“This has gone beyond what anybody could have hoped for,” FHS athletic director Mark Harden said. “His first team went 9-12, and I was thinking, ‘We’re already making progress.’ Then to go 12-11 and now 21-5, those are quantum leaps. It’s just been phenomenal what he’s done.”
The key to Austing’s success depends on whom you ask.
Senior guard Jeff Woods said it comes down to preparation.
“He prepares us better than any coach I’ve ever had,” Woods said. “When we step out on the floor, it’s like we’ve already played that team five times.”
Assistant coach Everett Hibbard attributes much of Austing’s success to his adaptability.
“He does a good job of scouting and having us ready to play, but he’s really good at making on-the-fly adjustments,” Hibbard said. “He has this really good ability to recognize during the game what’s not working and get us into what we need to do.”

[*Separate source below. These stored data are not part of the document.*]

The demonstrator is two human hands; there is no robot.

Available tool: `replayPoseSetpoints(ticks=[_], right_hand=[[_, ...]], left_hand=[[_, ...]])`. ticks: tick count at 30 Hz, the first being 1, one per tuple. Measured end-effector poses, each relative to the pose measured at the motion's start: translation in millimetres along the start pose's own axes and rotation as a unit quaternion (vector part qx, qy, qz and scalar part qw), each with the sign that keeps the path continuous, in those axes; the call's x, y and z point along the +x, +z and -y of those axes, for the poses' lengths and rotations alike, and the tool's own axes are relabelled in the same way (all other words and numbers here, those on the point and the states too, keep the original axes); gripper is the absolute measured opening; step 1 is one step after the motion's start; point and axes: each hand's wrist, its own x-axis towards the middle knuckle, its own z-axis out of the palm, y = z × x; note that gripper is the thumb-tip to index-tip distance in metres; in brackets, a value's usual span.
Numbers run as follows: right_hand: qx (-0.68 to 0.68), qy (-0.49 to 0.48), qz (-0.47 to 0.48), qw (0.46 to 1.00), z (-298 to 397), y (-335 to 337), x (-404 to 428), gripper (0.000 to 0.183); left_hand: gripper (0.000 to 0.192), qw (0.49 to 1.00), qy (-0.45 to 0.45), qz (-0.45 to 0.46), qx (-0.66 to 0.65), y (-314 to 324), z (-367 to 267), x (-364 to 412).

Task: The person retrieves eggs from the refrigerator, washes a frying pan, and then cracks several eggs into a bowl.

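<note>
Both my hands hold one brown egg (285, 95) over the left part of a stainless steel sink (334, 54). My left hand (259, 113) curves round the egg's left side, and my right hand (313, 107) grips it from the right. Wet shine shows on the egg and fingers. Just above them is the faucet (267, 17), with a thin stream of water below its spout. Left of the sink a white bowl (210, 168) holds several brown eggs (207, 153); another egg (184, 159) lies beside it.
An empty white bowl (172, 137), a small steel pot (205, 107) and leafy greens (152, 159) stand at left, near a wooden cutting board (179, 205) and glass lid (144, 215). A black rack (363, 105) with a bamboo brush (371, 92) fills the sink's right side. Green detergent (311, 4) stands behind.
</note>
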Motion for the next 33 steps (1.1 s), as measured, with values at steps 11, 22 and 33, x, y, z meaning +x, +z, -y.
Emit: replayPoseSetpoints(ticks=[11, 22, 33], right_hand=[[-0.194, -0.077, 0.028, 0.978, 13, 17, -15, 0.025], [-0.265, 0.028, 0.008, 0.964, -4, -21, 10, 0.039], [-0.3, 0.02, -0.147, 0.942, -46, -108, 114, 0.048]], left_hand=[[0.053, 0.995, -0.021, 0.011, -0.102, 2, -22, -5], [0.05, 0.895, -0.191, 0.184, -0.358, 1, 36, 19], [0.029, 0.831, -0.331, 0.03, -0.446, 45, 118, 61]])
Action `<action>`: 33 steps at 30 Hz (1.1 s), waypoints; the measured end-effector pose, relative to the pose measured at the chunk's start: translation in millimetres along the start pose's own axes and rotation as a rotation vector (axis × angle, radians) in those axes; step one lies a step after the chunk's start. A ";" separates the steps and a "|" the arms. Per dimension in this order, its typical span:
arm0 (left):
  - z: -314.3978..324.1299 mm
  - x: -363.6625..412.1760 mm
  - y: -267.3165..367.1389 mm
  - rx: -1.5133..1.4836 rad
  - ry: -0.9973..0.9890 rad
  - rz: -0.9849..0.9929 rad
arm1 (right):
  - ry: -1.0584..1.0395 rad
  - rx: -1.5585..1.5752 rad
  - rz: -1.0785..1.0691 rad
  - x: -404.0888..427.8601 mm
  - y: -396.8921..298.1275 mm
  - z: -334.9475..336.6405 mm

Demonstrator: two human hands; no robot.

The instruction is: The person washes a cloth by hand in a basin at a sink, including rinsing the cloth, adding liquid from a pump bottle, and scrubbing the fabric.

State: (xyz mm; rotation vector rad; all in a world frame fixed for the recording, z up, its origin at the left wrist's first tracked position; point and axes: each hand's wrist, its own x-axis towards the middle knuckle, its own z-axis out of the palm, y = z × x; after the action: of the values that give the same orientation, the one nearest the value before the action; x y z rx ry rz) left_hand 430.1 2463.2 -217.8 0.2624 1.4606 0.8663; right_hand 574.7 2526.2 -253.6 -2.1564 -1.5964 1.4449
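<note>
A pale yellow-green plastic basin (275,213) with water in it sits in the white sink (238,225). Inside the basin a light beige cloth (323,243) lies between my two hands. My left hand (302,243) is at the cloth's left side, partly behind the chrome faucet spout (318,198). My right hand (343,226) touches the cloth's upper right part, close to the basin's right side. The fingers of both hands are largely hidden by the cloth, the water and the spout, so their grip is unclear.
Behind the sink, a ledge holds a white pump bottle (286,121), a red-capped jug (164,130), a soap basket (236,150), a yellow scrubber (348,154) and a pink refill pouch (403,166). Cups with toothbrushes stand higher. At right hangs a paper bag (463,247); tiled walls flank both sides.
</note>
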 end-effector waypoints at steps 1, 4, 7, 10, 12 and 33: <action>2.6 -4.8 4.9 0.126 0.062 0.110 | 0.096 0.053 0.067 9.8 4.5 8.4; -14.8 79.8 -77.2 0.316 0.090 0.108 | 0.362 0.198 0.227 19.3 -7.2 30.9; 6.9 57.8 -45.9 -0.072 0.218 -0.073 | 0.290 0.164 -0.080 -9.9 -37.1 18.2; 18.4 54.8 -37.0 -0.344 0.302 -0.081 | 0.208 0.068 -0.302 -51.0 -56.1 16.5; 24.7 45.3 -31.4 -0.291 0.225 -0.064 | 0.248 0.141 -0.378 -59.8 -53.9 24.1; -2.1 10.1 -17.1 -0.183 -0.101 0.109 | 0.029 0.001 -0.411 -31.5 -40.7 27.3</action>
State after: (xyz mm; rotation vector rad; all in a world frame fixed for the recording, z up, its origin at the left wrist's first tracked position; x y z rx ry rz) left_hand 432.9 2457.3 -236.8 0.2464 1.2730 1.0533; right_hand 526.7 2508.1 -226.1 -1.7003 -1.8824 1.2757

And according to Elder coach Joe Schoenfeld, whom Austing played for as a senior captain in Schoenfeld’s first season as head coach, it simply comes down to the “it” factor.
“He’s just one of those guys who have all of the intangibles,” Schoenfeld said. “He and his older brother Danny were a lot alike in that they were smarty, heady players who see things most people don’t see. They were always thinking steps ahead of what was going on out on the floor.
“Everything he does, he’s just really good at it,” Schoenfeld said.
Austing himself will tell you the reason for his success are the three reasons listed above, namely Woods and the rest of the players, Hibbard and the rest of the assistants and Schoenfeld and the rest of his mentors.
“We have great kids and the best staff you could ever ask for, a bunch of really unselfish smart guys,” Austing said, referring to Jeff Sims, John Cecere, Adam Reed, Steve Kessler and Hibbard.
By the time he was in fifth grade, Austing said he already knew coaching and teaching were what he wanted to do with his life. And at Elder, he learned from some of the best.
“When I was at Elder, Dan Fleming was the freshman coach, Joe Schoenfeld was the JV coach, Mike Gergen was the varsity assistant and Hans Frey was the varsity head,” he said. “You’re looking at like eight state titles among that group there.
“And when I was in football, the freshman coach was Scott Dattilo, the sophomore coach was Doug Ramsey and the varsity coach was Tom Grippa. That’s like seven or eight of the best high school names you can think of in Cincinnati, and I played for all of them.
“If you can’t learn something from that group, you’re probably not very smart.”
After graduating from Elder in 1992, Austing played football at Georgetown College in Kentucky. But he gave up the game after his freshman year, transferred to Northern Kentucky and joined Gergen’s basketball staff at Purcell Marian.
Two years later, he reunited with Schoenfeld and Grippa at Elder. When Grippa took the job at Fairfield in 1997, Austing came with him and coached as a varsity assistant until 2003, when he was promoted to defensive coordinator in 2004 under Dattilo.
Then when Dattilo left for Sycamore after the 2005 season, Austing went with him. But the contacts he made at Fairfield served him well when he applied for the FHS basketball job in 2009.
“A big reason I came here is because I knew all these people and they knew me,” Austing said. “I knew it wasn’t going to be awkward getting to know everyone. I had coached Everett in football and I had taught with Sims. One day into it, we were all hanging out and having fun.”
And they still are.
And if Fairfield can pull off two more victories this weekend, Austing will have the whole community joining in the fun with a celebration the city hasn’t seen in a long time.